Start of Available data

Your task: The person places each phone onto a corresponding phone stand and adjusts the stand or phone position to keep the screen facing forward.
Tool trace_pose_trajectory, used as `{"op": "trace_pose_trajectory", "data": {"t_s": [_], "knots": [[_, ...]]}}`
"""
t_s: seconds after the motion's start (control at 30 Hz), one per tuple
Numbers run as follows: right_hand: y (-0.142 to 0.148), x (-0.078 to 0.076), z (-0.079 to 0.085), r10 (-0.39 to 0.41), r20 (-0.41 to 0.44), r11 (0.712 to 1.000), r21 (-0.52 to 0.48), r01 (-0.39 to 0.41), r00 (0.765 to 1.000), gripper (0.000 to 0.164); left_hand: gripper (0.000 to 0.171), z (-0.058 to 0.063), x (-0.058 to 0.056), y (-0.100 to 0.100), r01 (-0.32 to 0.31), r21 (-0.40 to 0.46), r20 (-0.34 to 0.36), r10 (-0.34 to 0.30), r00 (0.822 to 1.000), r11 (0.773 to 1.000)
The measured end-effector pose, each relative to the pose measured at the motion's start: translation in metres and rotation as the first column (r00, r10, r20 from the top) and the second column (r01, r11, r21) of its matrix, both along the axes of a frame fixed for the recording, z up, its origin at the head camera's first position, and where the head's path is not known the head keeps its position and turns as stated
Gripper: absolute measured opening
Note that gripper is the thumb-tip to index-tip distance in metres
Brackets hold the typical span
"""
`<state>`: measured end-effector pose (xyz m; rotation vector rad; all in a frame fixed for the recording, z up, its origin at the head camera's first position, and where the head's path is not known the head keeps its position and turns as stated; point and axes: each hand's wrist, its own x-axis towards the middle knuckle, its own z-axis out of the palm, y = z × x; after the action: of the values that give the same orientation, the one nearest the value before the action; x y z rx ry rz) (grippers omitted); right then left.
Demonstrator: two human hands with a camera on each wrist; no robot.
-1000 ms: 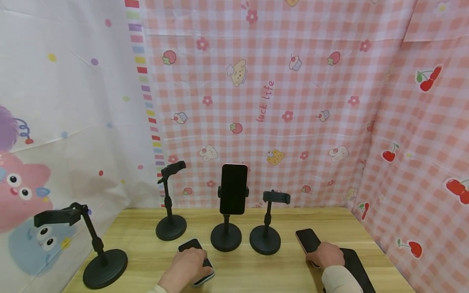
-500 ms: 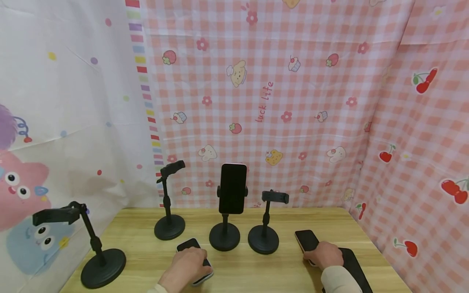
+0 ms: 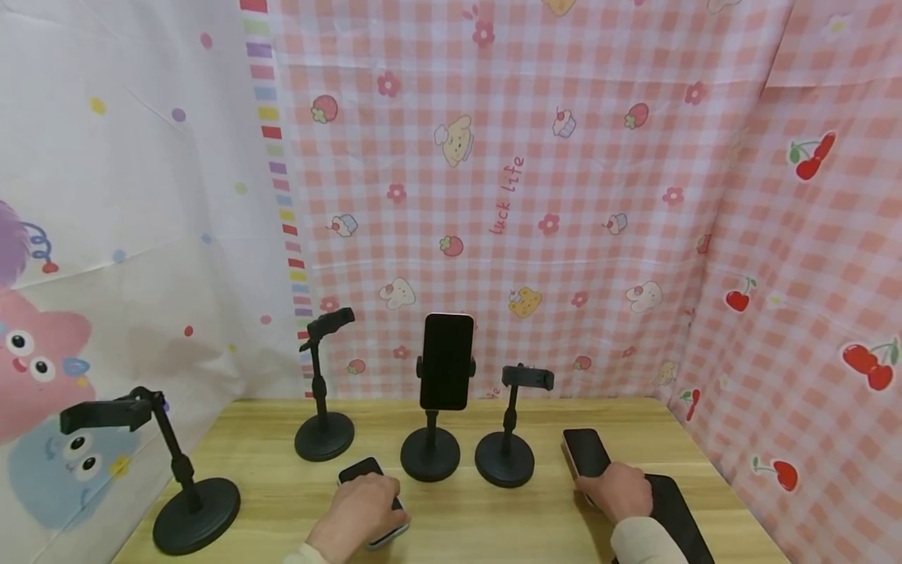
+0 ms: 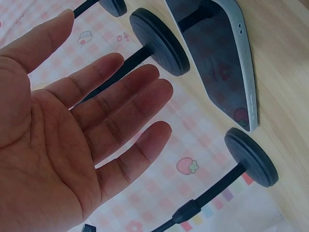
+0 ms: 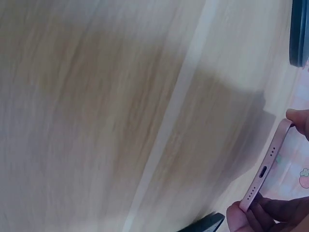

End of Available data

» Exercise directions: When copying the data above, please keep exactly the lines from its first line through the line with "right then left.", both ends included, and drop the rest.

» Exercise solution:
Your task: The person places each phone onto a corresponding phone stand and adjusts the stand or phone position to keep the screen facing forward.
Tool trace_pose_trajectory, used as `{"op": "trace_pose_trajectory", "data": {"t_s": [_], "knots": [[_, ...]]}}`
"""
t_s: seconds after the motion's start (control at 30 Hz), one per tuple
Numbers run as follows: right_hand: y (-0.142 to 0.148), x (-0.078 to 0.076), z (-0.079 to 0.085), r10 (-0.39 to 0.41), r20 (-0.41 to 0.44), r11 (0.712 to 1.000), r21 (-0.52 to 0.48), r01 (-0.39 to 0.41), r00 (0.765 to 1.000), gripper (0.000 to 0.164); left_hand: gripper (0.000 to 0.171), z (-0.058 to 0.063), x (-0.058 to 0.056), y (-0.100 to 0.100), r01 (-0.32 to 0.31), r21 (-0.40 to 0.46), r20 (-0.34 to 0.36), r10 (-0.34 to 0.30), r00 (0.822 to 1.000), r11 (0.773 to 1.000)
The measured end-effector pose, each relative to the pose measured at the motion's start: translation in metres and rotation as the first column (r00, r10, r20 from the top) and the second column (r01, r11, r21) of its matrix, both along the axes of a frame fixed for the recording, z up, its origin at the head camera's first position, and where the head's path is not known the head keeps its position and turns as stated
Gripper: absolute measured opening
Note that gripper is the thumb-tip to index-tip distance in metres
Brackets hold the typical span
"""
`<state>`: measured end-effector pose (xyz m; rotation vector rad; all in a frame fixed for the recording, z up, its origin at the head camera's first position, and where the head's path is not known the head keeps its position and turns as stated; point and axes: each hand's wrist, its own x-axis towards the middle knuckle, its own z-axis out of the palm, y = z × x; after the action: of the values that give the same orientation, the one nearest the value before the action; x y z rx ry rz) (grippers omitted); right then left.

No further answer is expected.